_EXERCISE AIM_: Going down the listing below, print exactly each line from the one with "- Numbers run" up to and including the one with "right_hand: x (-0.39", and skip the rest.

_AVAILABLE DATA_:
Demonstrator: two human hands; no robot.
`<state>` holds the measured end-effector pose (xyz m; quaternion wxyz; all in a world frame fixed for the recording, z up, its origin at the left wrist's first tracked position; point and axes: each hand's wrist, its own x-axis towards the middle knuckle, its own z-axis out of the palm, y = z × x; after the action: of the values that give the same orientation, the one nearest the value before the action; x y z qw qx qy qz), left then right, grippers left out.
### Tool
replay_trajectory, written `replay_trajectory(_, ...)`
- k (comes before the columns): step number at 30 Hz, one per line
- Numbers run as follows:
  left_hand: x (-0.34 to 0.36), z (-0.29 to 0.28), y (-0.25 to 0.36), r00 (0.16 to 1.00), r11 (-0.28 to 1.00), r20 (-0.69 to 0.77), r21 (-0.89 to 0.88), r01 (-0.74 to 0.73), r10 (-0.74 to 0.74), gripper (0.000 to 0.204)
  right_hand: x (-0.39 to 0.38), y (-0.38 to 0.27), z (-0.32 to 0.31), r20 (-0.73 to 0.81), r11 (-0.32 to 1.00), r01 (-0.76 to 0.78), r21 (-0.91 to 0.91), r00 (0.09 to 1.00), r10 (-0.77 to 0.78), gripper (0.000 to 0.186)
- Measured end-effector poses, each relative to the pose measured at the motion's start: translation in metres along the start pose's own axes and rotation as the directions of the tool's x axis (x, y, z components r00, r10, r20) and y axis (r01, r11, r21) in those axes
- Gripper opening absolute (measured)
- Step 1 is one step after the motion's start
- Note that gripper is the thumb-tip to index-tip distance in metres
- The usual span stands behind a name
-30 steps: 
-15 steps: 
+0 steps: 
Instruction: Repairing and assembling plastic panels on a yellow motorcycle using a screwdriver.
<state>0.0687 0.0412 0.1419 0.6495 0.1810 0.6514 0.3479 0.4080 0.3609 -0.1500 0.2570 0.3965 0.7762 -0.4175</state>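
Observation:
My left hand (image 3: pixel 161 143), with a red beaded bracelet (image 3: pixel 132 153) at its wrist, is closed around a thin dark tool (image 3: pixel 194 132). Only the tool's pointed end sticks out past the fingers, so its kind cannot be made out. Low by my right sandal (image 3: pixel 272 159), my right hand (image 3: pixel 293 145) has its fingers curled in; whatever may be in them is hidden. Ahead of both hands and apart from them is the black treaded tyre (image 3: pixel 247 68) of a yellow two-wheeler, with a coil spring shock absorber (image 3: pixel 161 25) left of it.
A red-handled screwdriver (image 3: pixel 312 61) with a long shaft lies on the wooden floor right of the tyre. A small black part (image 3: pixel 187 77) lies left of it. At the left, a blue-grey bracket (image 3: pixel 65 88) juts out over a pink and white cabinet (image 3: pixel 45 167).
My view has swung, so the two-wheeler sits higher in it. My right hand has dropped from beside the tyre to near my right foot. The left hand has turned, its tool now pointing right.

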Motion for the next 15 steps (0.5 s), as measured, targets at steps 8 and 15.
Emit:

_RESULT OF THE EXERCISE_:
- Numbers run as follows:
  left_hand: x (-0.34 to 0.36), z (-0.29 to 0.28), y (-0.25 to 0.36), r00 (0.16 to 1.00), r11 (-0.28 to 1.00), r20 (-0.69 to 0.77), r21 (-0.89 to 0.88), r01 (-0.74 to 0.73), r10 (-0.74 to 0.74), gripper (0.000 to 0.204)
  right_hand: x (-0.39 to 0.38), y (-0.38 to 0.27), z (-0.32 to 0.31), r20 (-0.73 to 0.81), r11 (-0.32 to 1.00), r01 (-0.76 to 0.78), r21 (-0.91 to 0.91), r00 (0.09 to 1.00), r10 (-0.77 to 0.78), gripper (0.000 to 0.186)

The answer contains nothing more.